56. The city of London, hand coloured, c1572, from Braun & Hogenberg's Civitates Orbis Terrarum, based on a now-lost twenty-sheet plan of London believed to have been made between 1547 and 1559. Tudor London with its suburbs extends outside the city walls. The two panels of text describe the vibrant economy of the city.
57. 1570 Theatrum Orbis Terrarum (Theatre of the World) Atlas by Abraham Ortelius. This atlas was a great commercial success, outperforming competing atlases from other cartographers, such as the Mercator family. Between 1570 and 1612, thirty-one editions of the atlas were published in seven languages.
74. The picture of Mistress Elizabethe Knowles.
Oil on panel portrait, by George Gower, of Elizabeth Knollys (1549-1605), one of fifteen children of Sir Francis Knollys, and younger sister to Dudley’s wife Lettice. A Maid of Honour and Gentlewoman of the Privy Chamber to Queen Elizabeth, and staunchly protestant, she married Sir Thomas Leighton, who served as Governor of Jersey and Guernsey.

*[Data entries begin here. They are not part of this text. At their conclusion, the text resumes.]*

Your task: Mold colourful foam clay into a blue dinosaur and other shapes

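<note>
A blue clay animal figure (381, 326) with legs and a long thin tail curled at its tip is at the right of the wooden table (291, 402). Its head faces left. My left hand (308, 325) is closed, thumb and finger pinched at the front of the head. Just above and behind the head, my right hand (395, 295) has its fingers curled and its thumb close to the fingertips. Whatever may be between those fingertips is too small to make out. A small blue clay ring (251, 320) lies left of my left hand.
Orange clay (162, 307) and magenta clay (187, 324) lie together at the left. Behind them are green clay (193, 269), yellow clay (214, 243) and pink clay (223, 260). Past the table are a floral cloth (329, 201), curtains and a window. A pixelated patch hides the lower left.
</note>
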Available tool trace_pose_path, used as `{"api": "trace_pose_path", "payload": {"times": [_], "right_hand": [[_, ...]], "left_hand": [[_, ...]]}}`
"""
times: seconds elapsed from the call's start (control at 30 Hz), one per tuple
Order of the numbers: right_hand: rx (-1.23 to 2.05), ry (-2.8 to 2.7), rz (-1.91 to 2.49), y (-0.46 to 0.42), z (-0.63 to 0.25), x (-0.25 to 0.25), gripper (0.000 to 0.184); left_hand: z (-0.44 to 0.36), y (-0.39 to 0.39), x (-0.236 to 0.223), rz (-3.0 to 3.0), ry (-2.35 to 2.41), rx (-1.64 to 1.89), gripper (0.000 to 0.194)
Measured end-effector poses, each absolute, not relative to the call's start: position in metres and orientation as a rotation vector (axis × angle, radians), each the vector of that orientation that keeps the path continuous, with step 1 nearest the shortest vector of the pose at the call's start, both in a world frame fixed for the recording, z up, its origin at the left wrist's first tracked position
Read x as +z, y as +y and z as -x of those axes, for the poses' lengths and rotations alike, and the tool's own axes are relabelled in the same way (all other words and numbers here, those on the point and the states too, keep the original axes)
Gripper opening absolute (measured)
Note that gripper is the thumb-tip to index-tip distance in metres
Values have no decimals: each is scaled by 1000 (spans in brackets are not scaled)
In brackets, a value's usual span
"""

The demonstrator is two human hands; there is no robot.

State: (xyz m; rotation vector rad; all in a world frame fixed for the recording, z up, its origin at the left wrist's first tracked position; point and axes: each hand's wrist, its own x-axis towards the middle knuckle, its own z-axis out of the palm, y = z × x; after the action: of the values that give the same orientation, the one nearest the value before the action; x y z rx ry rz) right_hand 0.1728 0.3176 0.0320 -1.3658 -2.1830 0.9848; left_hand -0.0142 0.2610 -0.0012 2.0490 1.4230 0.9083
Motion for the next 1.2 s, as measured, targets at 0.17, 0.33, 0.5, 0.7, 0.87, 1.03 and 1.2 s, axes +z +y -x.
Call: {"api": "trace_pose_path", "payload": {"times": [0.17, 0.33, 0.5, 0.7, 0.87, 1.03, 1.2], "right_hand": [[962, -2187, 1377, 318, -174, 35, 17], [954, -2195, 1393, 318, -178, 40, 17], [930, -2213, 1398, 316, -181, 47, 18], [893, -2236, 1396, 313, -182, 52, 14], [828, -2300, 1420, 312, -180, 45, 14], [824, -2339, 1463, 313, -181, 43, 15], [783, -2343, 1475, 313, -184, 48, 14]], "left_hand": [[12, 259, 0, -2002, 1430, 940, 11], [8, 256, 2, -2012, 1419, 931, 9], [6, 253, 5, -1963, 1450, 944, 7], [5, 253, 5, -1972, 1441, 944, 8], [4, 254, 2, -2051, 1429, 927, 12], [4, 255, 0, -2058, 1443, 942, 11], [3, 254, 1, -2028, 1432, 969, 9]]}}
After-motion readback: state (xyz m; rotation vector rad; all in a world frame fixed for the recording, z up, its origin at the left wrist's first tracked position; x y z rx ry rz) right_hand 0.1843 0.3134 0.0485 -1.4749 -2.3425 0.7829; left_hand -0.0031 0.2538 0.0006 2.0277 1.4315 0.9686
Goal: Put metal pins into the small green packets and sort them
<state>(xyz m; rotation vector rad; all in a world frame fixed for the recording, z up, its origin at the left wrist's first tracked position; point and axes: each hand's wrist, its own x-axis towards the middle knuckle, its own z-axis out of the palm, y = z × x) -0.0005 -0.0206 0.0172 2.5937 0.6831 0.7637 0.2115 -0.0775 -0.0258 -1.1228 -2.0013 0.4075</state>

75. A picture of Ceser enamiled in brasse
Gaius Julius Caesar, the Roman politician and military general who played a critical role in the events that led to the demise of the Roman Republic and the rise of the Roman Empire. He was the first Roman general to cross both the English Channel and the Rhine River, and also famously ‘crossed the Rubicon’ - illegally entering Italy with his army.